C11C-0774
Environment at the Grounding Zone of the Whillans Ice Stream-Ross Ice Shelf, West Antarctica

Monday, 14 December 2015
Poster Hall (Moscone South)
Timothy O Hodson1, Ross D Powell2, Jill Mikucki3, Reed P Scherer1, Slawek M Tulaczyk4, Jason James Coenen1, Rebecca Puttkammer1, Carolyn Branecky5 and WISSARD Science Team, (1)Northern Illinois University, DeKalb, IL, United States, (2)Northern Illinois Univ., De Kalb, IL, United States, (3)University of Tennessee, Knoxville, TN, United States, (4)University of California Santa Cruz, Earth and Planetary Sciences, Santa Cruz, CA, United States, (5)University of California Santa Cruz, Santa Cruz, CA, United States
Abstract:
Grounding zones where grounded ice sheets transition to floating ice shelves, are the primary gateways through which the Antarctic Ice Sheet loses mass to the ocean. In these environments, ice, ocean, meltwater and sediment meet and interact, influencing both the ice sheet and ocean circulation beneath the ice shelf. Here, we report on conditions near the grounding zone of the Whillans Ice Stream, which feeds into the Ross Ice Shelf. Cameras and instruments lowered through an access borehole to the ocean cavity beneath the ice shelf found a 10m-thick water column comprising an upper layer of colder ice shelf water formed from mixing between meltwater with the lower layer of warmer higher salinity shelf water. This style of stratification is typical of large ice shelves, but it was uncertain whether it existed so near the grounding zone, where stronger tidal currents and/or strong subglacial stream discharges could mix the water column. Salinity and temperature of the water suggest it formed from sea ice production in the Western Ross Sea, with minimal modification beneath the ice shelf.

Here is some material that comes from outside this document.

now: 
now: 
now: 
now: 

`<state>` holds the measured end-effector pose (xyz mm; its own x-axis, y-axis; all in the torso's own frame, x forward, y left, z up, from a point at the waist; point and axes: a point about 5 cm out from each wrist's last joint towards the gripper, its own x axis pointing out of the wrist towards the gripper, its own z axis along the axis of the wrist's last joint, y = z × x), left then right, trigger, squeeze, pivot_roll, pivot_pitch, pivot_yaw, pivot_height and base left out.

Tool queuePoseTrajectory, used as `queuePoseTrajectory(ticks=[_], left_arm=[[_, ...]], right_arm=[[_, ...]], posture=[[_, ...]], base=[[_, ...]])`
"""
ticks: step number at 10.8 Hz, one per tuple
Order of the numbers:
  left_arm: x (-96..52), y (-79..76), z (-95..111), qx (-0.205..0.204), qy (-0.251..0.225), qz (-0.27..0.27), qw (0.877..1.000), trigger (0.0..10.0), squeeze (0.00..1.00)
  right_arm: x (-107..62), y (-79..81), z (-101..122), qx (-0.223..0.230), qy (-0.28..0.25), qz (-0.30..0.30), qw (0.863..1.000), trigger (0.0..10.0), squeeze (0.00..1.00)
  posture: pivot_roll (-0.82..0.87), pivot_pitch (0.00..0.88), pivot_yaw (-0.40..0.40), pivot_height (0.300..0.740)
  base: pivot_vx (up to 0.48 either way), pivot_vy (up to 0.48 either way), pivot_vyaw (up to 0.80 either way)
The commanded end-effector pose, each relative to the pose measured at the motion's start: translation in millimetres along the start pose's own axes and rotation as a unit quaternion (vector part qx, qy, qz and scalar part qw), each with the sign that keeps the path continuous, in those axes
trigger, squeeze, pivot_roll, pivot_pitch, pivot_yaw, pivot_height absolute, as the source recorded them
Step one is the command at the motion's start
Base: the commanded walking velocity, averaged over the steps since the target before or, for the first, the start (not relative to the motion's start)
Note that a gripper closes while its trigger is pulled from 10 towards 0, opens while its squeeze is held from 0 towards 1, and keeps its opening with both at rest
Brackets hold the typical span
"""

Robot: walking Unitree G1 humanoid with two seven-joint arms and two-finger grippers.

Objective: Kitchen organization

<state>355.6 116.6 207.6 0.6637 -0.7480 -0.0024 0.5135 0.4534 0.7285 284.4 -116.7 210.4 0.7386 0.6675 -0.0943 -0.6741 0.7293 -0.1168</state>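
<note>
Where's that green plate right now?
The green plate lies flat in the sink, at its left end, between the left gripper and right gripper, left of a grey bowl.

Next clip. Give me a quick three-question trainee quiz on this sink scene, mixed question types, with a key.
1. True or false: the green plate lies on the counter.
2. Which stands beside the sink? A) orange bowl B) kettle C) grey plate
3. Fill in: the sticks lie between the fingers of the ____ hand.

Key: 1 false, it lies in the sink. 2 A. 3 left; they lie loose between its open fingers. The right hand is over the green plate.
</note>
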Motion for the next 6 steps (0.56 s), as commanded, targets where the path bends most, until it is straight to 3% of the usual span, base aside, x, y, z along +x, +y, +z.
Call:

This source region is distinct from waters previously observed at the nearby J-9 borehole, illustrating the importance of the sub-ice shelf bathymetry in steering circulation between the ocean and the grounding zone. Preliminary data suggest an active exchange of heat and nutrients between the grounding zone and the open ocean, despite being separated by 600km. Thus life found near the grounding line is probably not an isolated oasis, but may instead be part of a much broader ecosystem that spans the ice shelf. Although sea ice formation presently maintains water in the sub-ice shelf cavity near the surface freezing point, buffering many larger ice shelves from gradual ocean warming, these findings suggest that even grounding zones of extensive ice shelves may respond quickly to abrupt changes in ocean circulation, such as that observed in the Amundsen Sea.